Penn Arts & Sciences Logo

AMCS Colloquium

Friday, October 21, 2022 - 1:45pm

Yanjun Han

Massachusetts Institute of Technology

Location

University of Pennsylvania

PCPE 200

Many existing literature on bandits and reinforcement learning assume a linear reward/value function, but what happens if the reward is non-linear? Two curious phenomena arise for non-linear bandits: first, in addition to the "learning phase" with a standard \Theta(\sqrt(T)) regret, there is an "initialization phase" with a fixed cost determined by the reward function; second, achieving the smallest cost of the initialization phase requires new learning algorithms other than traditional ones such as UCB. For a special family of non-linear bandits, we derive upper and lower bounds on the optimal fixed cost, and in addition, on the entire learning trajectory in the initialization phase via differential equations. In particular, we show that a two-stage algorithm which first finds a good initialization and then treats the problem as a locally linear bandit is statistically optimal. In contrast, several classical algorithms, such as UCB and algorithms relying on online regression oracles, are provably suboptimal.

This is based on a recent joint work with Jiantao Jiao, Nived Rajaraman, and Kannan Ramchandran.
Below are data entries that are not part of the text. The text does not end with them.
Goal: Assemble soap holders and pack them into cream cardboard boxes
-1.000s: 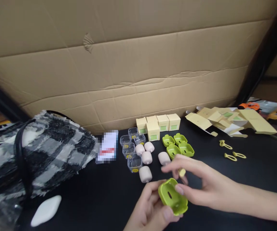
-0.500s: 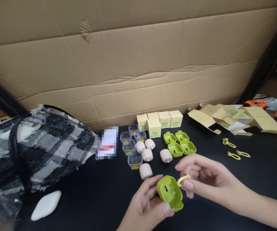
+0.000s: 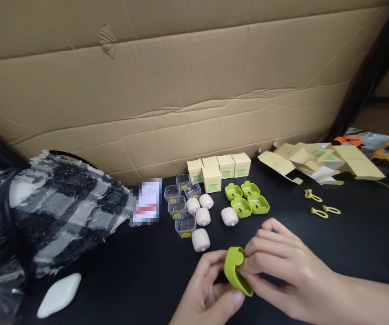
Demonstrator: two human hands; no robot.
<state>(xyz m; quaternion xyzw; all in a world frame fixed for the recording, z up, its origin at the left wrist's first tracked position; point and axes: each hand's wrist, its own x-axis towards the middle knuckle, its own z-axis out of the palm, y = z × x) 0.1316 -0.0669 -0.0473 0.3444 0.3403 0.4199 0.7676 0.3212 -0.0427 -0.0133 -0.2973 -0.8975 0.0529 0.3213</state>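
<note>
**Green shell pinched between both hands**

Held low and in front of the four green shells (image 3: 247, 197) on the black table (image 3: 350, 243): one more green shell (image 3: 234, 271), turned edge-on. Gripped from below by the left hand (image 3: 208, 293), thumb against its lower rim, fingers curled behind. Pressed from the right by the right hand (image 3: 282, 266), fingertips closed on its upper edge. Both hands clenched on the same piece.

Left of the four green shells: pink rounded pieces (image 3: 201, 216), then clear cups (image 3: 180, 205). Behind them: a row of small cream boxes (image 3: 219, 167) against the cardboard wall (image 3: 181, 90). Right of them: yellow loops (image 3: 319, 205) and a heap of flat cartons (image 3: 316, 160). Far left of them: a black-and-white plaid bag (image 3: 45, 212) and a white oval piece (image 3: 59, 295).
</note>
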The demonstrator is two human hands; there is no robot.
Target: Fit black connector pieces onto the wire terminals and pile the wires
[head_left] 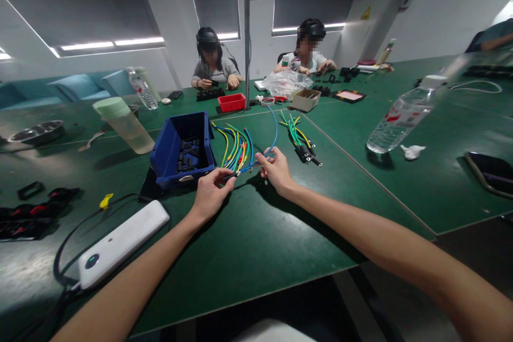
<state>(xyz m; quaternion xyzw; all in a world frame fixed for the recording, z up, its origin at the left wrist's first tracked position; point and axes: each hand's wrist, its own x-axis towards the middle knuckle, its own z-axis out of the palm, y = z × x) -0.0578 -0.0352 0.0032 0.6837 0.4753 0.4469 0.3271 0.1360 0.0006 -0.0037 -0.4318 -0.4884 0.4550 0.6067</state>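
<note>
Centrally, a thin blue wire (276, 125) is held between two bare hands just above a green table (280, 256). From the grip it arches up and away, its far part unsupported. The left hand (212, 192) has thumb and fingers pinched on a short black sleeve (229, 176) at the wire's near end, where a small metal terminal (238, 172) shows beside the fingertips; whether the sleeve is around the wire is unclear. The right hand (278, 171) pinches the wire itself, further along.

The wire looks light, smooth and springy, stiff enough to keep its curve yet easily bent. The best hold seems to be close behind the terminal, where it should whip least; the sleeve looks small and perhaps slippery.

Just beyond the grip lies a loose fan of coloured wires (232, 150). To the right of the right hand is a bundle with black ends (298, 144). Left of the left hand stands a blue bin (168, 139) with small black pieces (188, 155) inside. Nearer the body on that side lies a white power bank (124, 243). Well beyond the hands, past a red tray (232, 109), two co-workers (216, 72) sit handling dark parts.
</note>
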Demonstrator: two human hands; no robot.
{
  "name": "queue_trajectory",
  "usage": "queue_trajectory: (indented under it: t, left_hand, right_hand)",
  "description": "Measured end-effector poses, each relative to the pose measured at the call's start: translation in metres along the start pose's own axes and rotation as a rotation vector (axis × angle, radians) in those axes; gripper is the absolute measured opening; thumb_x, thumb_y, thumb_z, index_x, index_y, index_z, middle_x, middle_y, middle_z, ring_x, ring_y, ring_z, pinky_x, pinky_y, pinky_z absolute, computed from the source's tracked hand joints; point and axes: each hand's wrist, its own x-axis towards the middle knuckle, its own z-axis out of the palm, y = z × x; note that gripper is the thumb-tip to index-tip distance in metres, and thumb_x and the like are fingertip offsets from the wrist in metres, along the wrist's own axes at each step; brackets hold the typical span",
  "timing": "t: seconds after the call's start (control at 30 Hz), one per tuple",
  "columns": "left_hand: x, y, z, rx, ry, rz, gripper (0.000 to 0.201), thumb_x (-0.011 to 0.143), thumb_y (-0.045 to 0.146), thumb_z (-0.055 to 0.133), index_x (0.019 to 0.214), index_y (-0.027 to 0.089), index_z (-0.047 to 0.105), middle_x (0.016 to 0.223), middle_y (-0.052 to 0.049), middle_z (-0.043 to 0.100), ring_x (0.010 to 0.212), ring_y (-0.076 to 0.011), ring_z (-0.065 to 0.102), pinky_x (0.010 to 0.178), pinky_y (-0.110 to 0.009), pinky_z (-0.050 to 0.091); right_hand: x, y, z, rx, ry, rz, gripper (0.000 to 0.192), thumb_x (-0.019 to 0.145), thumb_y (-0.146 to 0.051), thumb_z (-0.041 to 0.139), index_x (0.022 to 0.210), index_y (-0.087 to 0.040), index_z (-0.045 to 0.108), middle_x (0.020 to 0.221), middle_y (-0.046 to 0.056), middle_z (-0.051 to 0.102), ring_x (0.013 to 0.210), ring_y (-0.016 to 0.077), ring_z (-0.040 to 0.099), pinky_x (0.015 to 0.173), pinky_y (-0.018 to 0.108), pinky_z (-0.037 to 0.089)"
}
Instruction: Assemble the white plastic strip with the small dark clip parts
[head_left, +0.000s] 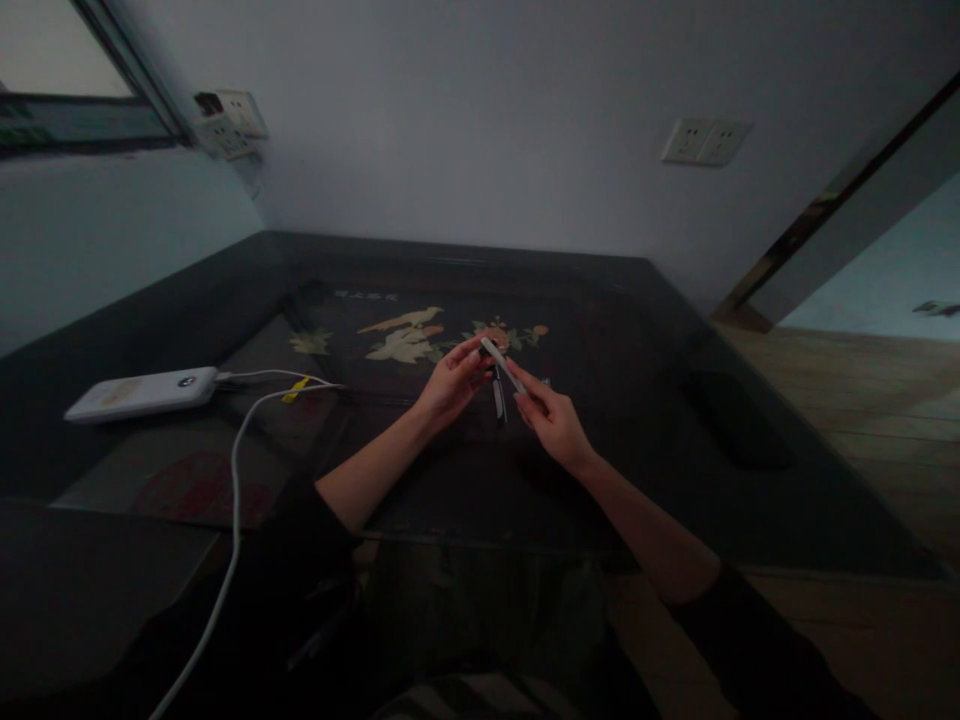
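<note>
Over the dark table, my two hands meet near the middle of the head view. My right hand pinches the near end of a pale, narrow flat bar, which slants up and left. The bar's far end reaches the fingertips of my left hand. Those fingers are curled around something small and dark, mostly hidden by the hand and the bar. Just below, between the hands, hangs or stands a slim silver-and-black piece; whether it joins the bar, I cannot tell.
A white power bank lies at the left, its white cable with a yellow tag running toward me. Toward the right edge of the dark table rests a flat black object. Wall sockets are behind.
</note>
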Motion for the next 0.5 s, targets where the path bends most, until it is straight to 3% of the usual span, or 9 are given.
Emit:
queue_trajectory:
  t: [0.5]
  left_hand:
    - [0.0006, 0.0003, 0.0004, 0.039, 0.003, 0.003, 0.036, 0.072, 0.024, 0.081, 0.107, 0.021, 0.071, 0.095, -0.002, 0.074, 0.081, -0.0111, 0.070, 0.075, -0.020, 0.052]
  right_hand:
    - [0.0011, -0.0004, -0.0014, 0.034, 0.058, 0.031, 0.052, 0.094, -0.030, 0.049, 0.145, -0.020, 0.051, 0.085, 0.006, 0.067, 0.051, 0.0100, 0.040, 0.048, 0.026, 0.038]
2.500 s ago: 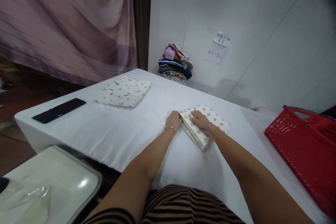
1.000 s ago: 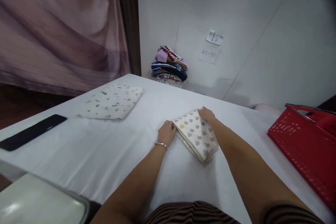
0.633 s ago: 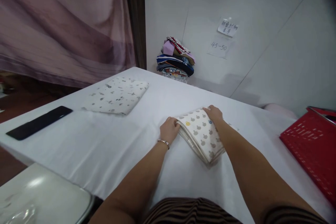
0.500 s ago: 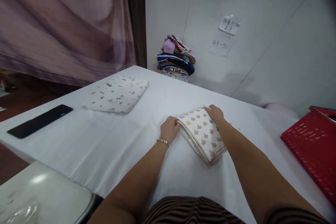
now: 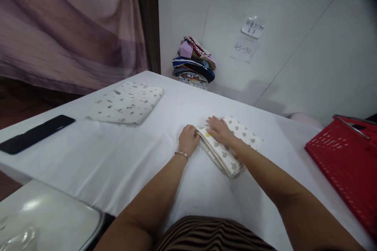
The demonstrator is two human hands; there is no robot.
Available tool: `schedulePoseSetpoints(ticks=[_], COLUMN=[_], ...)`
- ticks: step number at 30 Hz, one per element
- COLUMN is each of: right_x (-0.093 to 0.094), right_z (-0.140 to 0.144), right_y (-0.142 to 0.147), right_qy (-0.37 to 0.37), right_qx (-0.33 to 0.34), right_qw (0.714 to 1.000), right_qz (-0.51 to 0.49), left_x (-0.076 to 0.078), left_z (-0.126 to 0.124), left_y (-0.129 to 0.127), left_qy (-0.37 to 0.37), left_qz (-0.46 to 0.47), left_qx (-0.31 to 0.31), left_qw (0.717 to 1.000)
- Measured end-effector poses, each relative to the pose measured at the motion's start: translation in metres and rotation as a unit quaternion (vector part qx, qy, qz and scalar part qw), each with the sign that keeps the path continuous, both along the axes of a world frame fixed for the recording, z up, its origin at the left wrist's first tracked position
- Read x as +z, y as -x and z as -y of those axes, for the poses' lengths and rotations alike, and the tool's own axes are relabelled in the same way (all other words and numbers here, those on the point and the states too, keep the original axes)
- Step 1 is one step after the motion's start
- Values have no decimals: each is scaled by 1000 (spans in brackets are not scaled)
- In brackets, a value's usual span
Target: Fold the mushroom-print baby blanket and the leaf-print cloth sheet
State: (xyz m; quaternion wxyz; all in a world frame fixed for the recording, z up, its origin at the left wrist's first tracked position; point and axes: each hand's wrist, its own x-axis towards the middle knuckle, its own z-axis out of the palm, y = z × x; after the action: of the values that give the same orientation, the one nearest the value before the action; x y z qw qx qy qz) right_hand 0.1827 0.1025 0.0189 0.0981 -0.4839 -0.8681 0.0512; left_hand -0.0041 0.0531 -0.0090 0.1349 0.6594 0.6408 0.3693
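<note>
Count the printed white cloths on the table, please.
2. The nearer cloth lies under the right hand, the left hand at its corner; the farther cloth lies to the left. Folds may hide more.

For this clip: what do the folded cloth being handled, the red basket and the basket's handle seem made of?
Folded cloth: soft matte fabric, perhaps cotton; its layers fold flat and show no shine.
Red basket: likely moulded plastic, smooth; rigid sides with rows of slots.
Handle: probably metal, polished; a slim grey bar with bright highlights.
</note>
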Motion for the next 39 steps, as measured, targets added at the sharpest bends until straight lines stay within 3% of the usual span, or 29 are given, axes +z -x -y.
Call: schedulePoseSetpoints(ticks=[2, 7, 12, 17, 20, 23, 28, 34, 39], right_x=[-5, -10, 2, 21, 26, 24, 24, 35, 29], right_z=[9, 7, 13, 65, 97, 112, 107, 96, 101], right_y=[7, 6, 8, 17, 24, 27, 24, 15, 16], right_qy=[39, 66, 96, 10, -22, -27, 8, 68, 44], right_qx=[33, 19, -9, -56, -61, -84, -81, -64, -70], right_qw=[999, 998, 995, 996, 998, 991, 987, 990, 990], right_qz=[8, 13, -36, -69, 7, 96, 138, 104, 118], left_x=[-1, -2, -2, 0, 0, 0, 0, -3, -8], left_z=[-1, -5, -5, -4, -6, -7, -8, -9, -9], left_y=[-1, 0, 5, 5, 4, 3, 4, 4, 4], left_qy=[23, 76, 37, 35, 34, 34, 50, 43, 30], left_qz=[1, 30, 24, 0, 11, 25, 45, 45, 65], left_qx=[6, 14, -32, -36, -33, -27, -25, -25, -30], left_qw=[1000, 997, 999, 999, 999, 999, 997, 998, 997])
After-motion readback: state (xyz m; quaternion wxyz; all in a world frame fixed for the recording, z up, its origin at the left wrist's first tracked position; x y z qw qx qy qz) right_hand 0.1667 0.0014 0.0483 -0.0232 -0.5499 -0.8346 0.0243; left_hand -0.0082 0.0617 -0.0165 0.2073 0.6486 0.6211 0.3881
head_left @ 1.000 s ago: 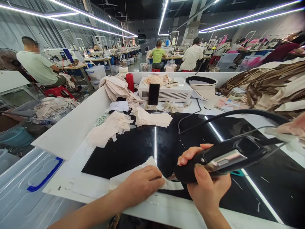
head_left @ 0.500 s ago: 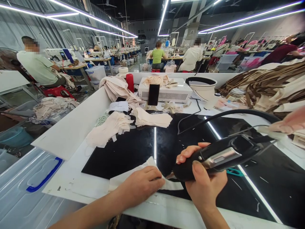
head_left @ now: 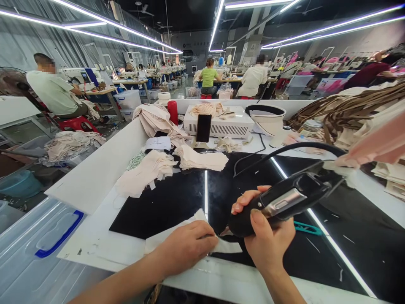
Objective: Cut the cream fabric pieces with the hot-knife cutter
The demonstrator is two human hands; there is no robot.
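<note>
Black tool (head_left: 281, 202) in right hand (head_left: 268, 240) grip, seemingly closed; left hand (head_left: 186, 245) flat on fabric (head_left: 177, 234).

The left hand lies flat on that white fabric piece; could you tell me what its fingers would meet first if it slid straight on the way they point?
Probably the black tip of the handheld cutting tool held in the right hand. The left hand points right along the white fabric piece, and the tool's nose sits just beyond its fingertips, though depth is unclear.
</note>
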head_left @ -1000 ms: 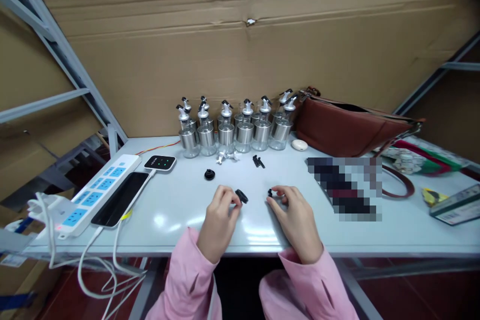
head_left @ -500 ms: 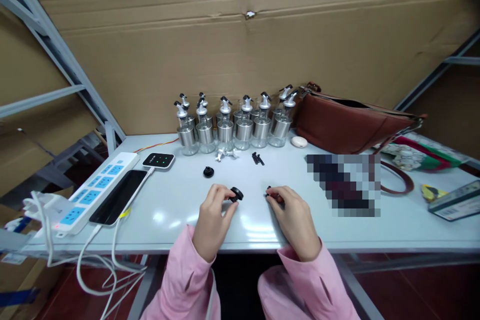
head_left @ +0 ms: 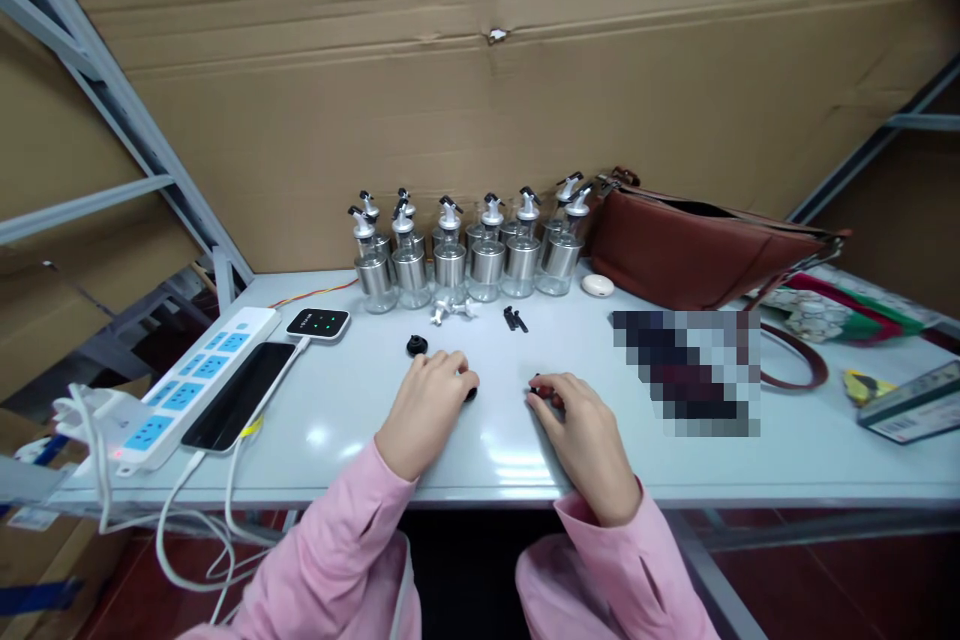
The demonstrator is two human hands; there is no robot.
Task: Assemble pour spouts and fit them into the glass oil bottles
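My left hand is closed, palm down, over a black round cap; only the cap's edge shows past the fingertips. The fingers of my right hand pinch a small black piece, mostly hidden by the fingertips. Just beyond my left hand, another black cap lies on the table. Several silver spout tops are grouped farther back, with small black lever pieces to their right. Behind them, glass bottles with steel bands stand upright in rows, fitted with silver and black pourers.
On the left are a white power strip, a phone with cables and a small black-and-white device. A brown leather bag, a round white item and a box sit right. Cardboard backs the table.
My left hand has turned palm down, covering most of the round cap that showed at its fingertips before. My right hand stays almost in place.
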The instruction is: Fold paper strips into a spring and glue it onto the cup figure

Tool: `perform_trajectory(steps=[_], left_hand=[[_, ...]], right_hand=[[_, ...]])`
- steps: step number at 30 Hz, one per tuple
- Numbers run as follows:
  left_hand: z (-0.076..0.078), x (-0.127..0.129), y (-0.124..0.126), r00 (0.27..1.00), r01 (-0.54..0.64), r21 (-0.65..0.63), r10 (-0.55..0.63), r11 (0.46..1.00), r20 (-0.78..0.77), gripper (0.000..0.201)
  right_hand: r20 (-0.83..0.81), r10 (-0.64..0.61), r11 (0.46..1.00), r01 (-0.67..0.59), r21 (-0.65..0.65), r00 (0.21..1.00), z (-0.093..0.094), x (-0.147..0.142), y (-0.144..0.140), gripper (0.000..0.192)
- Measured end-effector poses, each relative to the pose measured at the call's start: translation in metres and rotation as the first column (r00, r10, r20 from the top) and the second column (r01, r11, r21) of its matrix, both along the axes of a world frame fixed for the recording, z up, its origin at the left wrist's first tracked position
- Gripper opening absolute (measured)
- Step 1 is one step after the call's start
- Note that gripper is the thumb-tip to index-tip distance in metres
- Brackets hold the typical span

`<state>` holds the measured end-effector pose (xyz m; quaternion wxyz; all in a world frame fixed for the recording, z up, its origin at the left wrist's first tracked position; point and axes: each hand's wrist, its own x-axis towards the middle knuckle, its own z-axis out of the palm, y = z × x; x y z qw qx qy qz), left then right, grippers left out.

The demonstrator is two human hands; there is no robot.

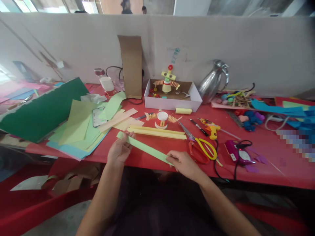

Bio: Yanjun Han is a Norbert Wiener postdoctoral associate in the Statistics and Data Science Center, mentored by Sasha Rakhlin and Philippe Rigollet. He received his Ph.D. in Electrical Engineering from Stanford University in Aug 2021, under the supervision of Tsachy Weissman. After that, he spent one year as a postdoctoral scholar at the Simons Institute for the Theory of Computing, UC Berkeley. Starting from Sept 2023, he will be an assistant professor of mathematics and data science at the Courant Institute of Mathematical Sciences and the Center for Data Science at NYU. His research interests lie in statistical machine learning, high-dimensional and nonparametric statistics, online learning and bandits, and information theory.